BRASIL-ECONOMIA, EDUCAÇÃO, SAÚDE
             PARTE  II
O PIB brasileiro  pulou de uns 900 bilhões para 3 trilhões nos último dez anos. Esse salto de quantidade e de qualidade é fruto da ampliação  da capacidade instalada da indústria brasileira e avanços da fronteira agrícola no mesmo período. PIB maior significa crescimento real e não meras projeções estatísticas. No Nordeste, as áreas industriais do Complexo Industrial e Portuário de SUAPE e de PECÉM abriram enormes perspectivas de exportação e importação de produtos de alta tecnologia agregada e proporcionaram  grandes oportunidades de emprego e renda para os trabalhadores da região. Estaleiros, refinaria, petroquímica, indústrias de tecnologia de ponta foram instaladas em SUAPE. O desenvolvimento em Pernambuco precisou ser interiorizado, beneficiando a Região Metropolitana do Recife e áreas da Zona da Mata,  Agreste e do Sertão. Industria automobilística, já em fase de produção experimental, produção de derivados do sangue (hemobrás), metalúrgica, cerâmica, talheres, móveis, tintas,  química.  Polo gesseiro, granito e pedras polidas, alimentação, bebidas, produtos para embalagens, frangos e ovos, entre outros segmentos econômicos da economia. Só em SUAPE, centenas de ônibus e vãs e milhares de carros particulares transportam mais de 150 mil trabalhadores. As rodovias pedagiadas  encurtam as distância, desafogam o trânsito entre a RMR, o interior e Estados vizinhos. A interiorização das indústrias vem ocupando  enormes áreas degradadas pela cana-de-açúcar e substituindo os métodos de trabalho da cansada indústria agro-canavieira no Estado de Pernambuco.

Em PECÉM, grandes empreendimentos industriais foram e são instalados, melhorando a capacidade econômica do Estado do Ceará  e atraindo trabalhadores especializados do Brasil e do estrangeiro. Na Bahia e no Espírito Santo, bem como no Rio de Janeiro, novos empreendimentos como estaleiros, refinarias movimentam a economia e o mercado de trabalho se amplia enormemente. A produção de cítricos e de açúcar em São Paulo, no Mato Grosso e em Goiás vem se ampliando, apesar das adversidades climáticas dessas últimas décadas.
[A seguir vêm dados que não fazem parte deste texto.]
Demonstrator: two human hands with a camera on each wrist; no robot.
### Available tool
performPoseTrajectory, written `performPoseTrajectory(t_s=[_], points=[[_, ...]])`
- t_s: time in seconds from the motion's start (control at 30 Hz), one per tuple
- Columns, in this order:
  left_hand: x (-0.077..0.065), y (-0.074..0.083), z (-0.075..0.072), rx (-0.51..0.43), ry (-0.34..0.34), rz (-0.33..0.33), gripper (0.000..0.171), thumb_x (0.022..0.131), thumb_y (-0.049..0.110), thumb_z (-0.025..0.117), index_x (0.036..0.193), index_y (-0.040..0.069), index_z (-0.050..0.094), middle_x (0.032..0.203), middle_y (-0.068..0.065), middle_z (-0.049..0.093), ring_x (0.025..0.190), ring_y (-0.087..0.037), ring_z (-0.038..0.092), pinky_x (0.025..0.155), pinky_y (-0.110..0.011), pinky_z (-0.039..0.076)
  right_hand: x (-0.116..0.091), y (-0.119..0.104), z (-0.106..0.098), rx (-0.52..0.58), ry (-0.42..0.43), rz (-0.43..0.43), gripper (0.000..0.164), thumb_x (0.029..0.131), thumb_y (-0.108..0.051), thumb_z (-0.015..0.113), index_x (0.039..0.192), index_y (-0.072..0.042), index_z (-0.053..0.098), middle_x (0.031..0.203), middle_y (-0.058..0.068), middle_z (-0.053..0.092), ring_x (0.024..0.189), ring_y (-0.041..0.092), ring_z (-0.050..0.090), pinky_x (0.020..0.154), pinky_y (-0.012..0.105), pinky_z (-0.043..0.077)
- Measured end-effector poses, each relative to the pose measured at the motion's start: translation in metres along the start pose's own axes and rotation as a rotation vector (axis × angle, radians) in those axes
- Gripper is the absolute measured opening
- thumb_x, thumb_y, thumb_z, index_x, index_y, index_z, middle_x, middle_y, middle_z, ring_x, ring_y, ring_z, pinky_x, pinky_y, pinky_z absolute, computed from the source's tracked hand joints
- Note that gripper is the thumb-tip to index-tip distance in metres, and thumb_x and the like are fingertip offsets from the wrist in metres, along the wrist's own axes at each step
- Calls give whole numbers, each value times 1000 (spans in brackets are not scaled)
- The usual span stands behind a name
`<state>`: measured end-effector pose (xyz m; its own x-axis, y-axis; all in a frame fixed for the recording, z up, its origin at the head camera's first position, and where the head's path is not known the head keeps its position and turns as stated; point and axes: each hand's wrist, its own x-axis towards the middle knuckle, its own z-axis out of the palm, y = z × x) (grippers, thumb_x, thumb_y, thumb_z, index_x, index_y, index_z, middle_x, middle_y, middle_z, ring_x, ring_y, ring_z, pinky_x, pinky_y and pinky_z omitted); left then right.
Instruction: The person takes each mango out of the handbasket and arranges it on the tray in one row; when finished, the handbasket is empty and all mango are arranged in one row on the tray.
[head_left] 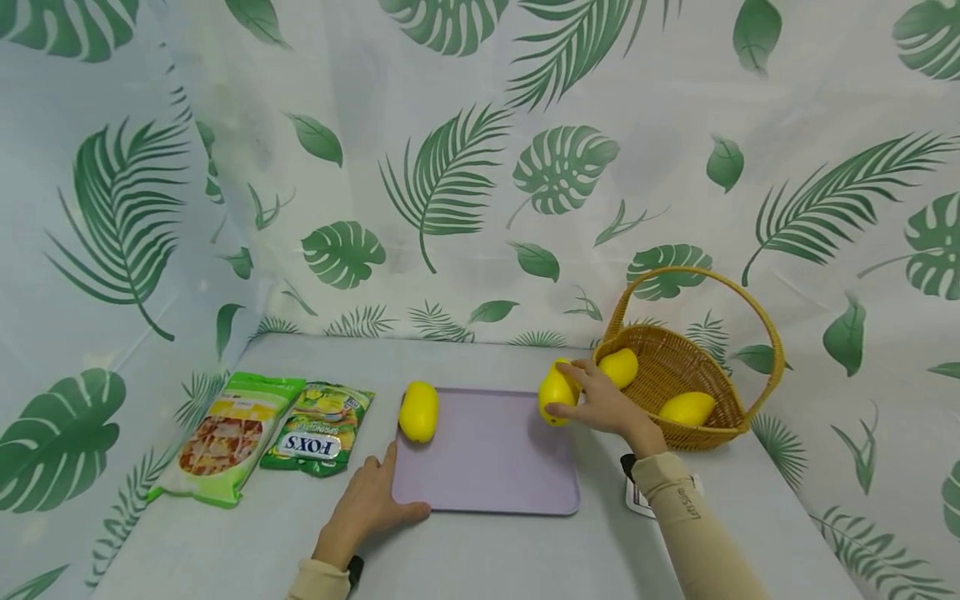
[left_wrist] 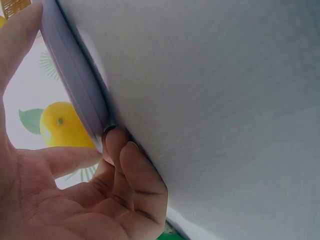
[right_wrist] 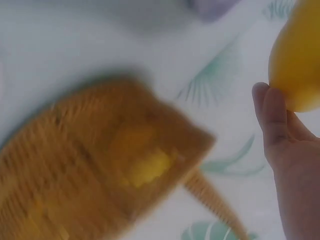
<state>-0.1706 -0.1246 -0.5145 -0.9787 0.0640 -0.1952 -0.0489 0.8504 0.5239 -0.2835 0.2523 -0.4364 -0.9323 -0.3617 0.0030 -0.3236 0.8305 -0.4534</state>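
In the head view my right hand (head_left: 600, 400) grips a yellow mango (head_left: 557, 393) above the right side of a lilac tray (head_left: 487, 458). The right wrist view has this mango (right_wrist: 300, 60) at its upper right, against the fingers. Another mango (head_left: 419, 412) lies at the tray's left edge. My left hand (head_left: 372, 500) is at the tray's near left corner, thumb along the front edge and index finger by the left side. In the left wrist view the index fingertip meets the tray rim (left_wrist: 75, 75), while the other fingers bend against the table.
A wicker basket (head_left: 660, 354) with a tall handle stands at the right, holding two mangoes (head_left: 687, 409). On the left lie a green-and-white food bag (head_left: 225, 437) and a green FOX'S packet (head_left: 318, 429). A white card-like item (head_left: 640, 498) is partly under the right forearm.
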Motion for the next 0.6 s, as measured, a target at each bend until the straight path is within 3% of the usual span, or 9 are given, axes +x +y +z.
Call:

O mercado externo se estreitou devido à crise econômica mundial. Mas um mercado interno florescente vem possibilitando manter o nível de produção que permite extrair dados altamente positivos. O Nordeste era até pouco tempo dependente de praticamente tudo que é manufaturado. Hoje, a região produz  quase tudo que consome. Na Bahia já estão algumas fábricas de carros e o inicio da produção comercial da FIAT -PE  no próximo ano tornara a região auto-suficiente nesse item. Em Pernambuco há necessidade de mais portos e aeroportos, estradas expressas para transporte de carga. Corredores de transporte já estão planejados, alguns de longo percurso ligando áreas distantes já estão em execução. Falta melhorar a mobilidade urbana nas cidades-polos da região, como Recife. Mas é necessário quebrar a hegemonia do setor rodoviário, criando novos moldais de transporte, dando ênfase ao ferroviário, mais seguro, mais rápido e de menor custo de manutenção. 
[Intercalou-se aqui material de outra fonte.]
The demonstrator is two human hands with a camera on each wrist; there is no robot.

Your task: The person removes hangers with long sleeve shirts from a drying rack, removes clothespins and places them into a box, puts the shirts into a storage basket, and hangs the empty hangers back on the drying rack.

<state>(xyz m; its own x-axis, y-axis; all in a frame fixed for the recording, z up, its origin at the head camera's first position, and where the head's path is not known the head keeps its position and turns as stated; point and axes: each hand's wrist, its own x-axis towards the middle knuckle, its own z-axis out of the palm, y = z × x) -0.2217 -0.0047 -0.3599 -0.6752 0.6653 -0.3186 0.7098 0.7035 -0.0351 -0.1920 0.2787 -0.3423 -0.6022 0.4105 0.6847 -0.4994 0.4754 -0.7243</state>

O Brasil segura a crise econômica para ela se se alastrar. Essa constatação está nos informes e balanços dos grandes conglomerados  financeiros do mundo ocidental. A maior preocupação do governo brasileiro é a manutenção do emprego, a valorização do salário, o que importa dizer: na viabilização dos meios de produção nacionais. A taxa de desemprego no Brasil é uma das menores do mundo. Não é possível concorrer com a China em termos de produção; o desenvolvimento econômica lá começou logo depois da II Grande Guerra. Entretanto, é bom frisar que o desenvolvimento da China foi conseguido às custas dos baixos salários que são pagos aos trabalhadores daquele País. Bem diferente do que ocorre no Brasil.